What you need to do: Among the lines below, output only those between the line holding "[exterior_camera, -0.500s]" and the line holding "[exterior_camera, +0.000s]", inclusive, exactly as written and with no pictures.

-- Supplied information follows --

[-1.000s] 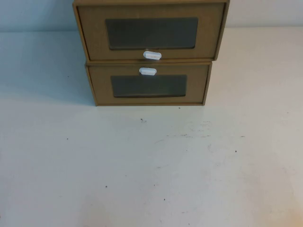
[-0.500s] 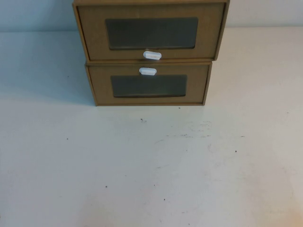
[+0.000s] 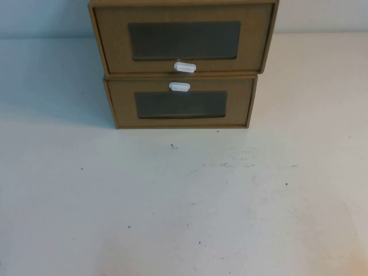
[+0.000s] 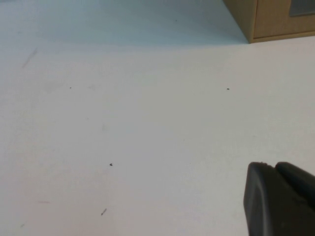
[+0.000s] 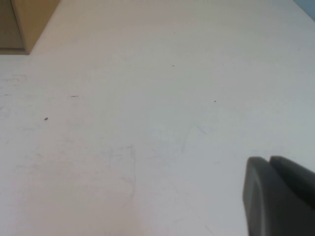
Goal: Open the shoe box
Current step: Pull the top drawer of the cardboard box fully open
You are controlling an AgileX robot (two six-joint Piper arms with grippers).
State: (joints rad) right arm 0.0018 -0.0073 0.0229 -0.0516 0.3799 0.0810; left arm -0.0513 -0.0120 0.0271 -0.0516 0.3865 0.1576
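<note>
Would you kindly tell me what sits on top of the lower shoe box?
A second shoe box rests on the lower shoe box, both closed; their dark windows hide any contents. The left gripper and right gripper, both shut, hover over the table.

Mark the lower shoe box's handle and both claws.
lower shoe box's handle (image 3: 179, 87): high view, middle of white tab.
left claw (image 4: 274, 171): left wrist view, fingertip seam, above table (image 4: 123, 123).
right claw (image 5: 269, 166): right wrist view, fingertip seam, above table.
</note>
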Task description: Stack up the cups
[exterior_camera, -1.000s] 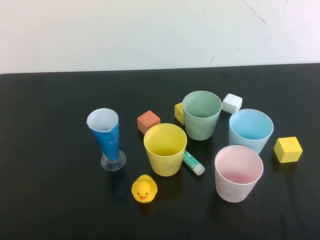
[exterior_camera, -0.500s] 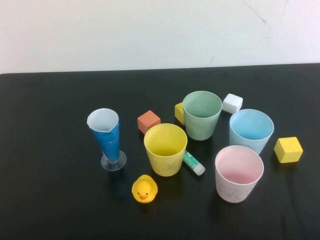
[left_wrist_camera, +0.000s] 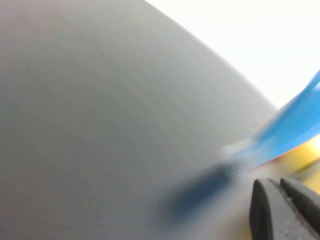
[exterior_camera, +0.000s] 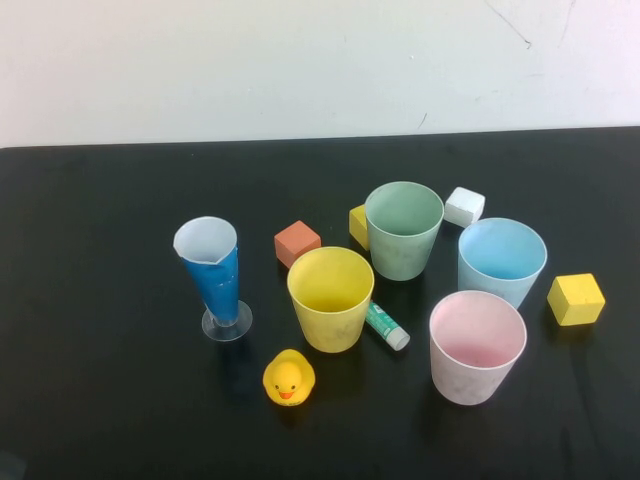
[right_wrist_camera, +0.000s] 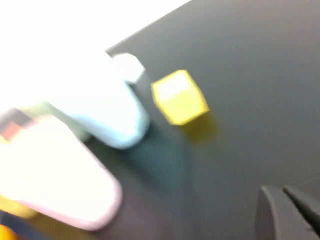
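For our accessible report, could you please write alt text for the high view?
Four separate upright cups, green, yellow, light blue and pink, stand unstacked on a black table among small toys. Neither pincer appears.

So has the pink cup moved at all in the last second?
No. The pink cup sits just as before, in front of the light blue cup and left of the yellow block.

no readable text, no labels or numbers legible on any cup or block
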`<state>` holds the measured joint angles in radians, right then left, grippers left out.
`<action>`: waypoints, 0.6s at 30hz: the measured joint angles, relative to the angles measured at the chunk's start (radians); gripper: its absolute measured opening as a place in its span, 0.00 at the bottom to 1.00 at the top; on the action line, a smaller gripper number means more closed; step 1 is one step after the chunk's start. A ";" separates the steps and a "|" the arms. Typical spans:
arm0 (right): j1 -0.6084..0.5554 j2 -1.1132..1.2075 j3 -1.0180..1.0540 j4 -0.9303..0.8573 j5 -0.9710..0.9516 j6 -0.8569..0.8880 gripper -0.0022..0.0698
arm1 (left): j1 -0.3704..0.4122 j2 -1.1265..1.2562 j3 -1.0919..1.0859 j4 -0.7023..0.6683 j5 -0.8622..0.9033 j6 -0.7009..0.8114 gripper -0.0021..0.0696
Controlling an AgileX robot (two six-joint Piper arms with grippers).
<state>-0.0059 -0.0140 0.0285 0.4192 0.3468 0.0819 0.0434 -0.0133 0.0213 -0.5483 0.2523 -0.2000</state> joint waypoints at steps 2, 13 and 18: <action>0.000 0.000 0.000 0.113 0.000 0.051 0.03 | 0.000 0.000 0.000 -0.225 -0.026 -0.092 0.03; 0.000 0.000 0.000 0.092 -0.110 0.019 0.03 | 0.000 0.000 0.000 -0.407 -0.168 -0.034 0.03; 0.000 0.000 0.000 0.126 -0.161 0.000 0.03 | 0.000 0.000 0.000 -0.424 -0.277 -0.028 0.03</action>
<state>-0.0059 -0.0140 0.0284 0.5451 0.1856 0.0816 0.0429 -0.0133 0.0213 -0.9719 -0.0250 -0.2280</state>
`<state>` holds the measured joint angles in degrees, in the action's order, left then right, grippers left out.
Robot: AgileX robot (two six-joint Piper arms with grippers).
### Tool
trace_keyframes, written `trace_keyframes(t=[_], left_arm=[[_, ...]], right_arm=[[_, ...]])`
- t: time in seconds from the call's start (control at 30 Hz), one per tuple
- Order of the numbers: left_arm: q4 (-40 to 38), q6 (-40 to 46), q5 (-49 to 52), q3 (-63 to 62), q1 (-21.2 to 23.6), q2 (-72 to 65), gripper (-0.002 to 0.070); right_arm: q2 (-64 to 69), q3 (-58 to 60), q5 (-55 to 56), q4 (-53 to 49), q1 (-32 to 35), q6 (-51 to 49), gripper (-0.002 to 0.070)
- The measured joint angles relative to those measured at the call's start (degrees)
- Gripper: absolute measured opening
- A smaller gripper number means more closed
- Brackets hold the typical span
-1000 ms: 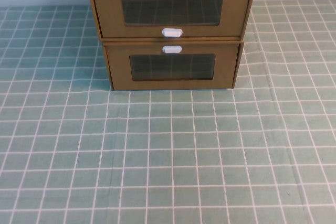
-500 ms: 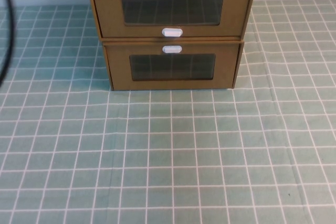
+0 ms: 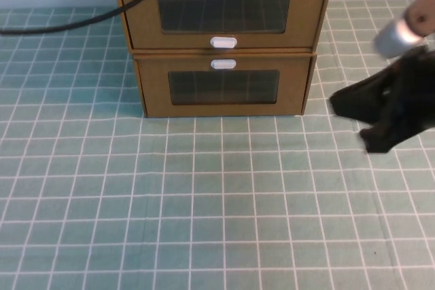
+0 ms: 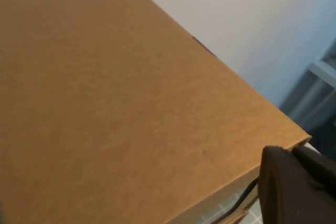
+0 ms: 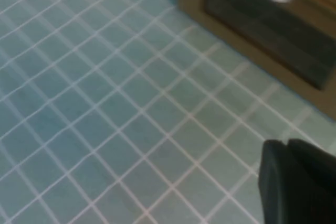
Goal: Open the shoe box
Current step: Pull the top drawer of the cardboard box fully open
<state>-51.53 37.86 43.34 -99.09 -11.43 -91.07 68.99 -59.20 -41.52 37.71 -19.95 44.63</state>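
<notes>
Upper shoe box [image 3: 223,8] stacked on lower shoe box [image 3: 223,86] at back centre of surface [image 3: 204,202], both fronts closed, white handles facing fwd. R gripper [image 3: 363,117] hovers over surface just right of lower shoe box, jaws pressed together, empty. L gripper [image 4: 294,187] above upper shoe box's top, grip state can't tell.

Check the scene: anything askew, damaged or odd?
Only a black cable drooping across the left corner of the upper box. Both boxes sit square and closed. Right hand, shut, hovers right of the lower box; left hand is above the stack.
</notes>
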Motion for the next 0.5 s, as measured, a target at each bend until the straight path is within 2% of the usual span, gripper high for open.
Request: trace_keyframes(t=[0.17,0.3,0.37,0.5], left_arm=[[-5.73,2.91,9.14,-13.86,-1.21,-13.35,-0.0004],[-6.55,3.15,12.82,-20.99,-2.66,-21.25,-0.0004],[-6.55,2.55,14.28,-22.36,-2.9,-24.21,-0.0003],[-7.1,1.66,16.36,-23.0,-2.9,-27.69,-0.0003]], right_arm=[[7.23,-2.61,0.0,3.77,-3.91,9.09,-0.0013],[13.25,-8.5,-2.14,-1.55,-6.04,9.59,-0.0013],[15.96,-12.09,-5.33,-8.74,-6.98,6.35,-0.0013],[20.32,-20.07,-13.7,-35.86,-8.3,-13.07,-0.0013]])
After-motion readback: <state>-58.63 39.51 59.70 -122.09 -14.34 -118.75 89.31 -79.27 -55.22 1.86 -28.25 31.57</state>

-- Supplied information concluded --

Problem solution:
[exterior_camera, -0.500s] 
[left_wrist_camera, +0.000s] 
[exterior_camera, +0.000s] 

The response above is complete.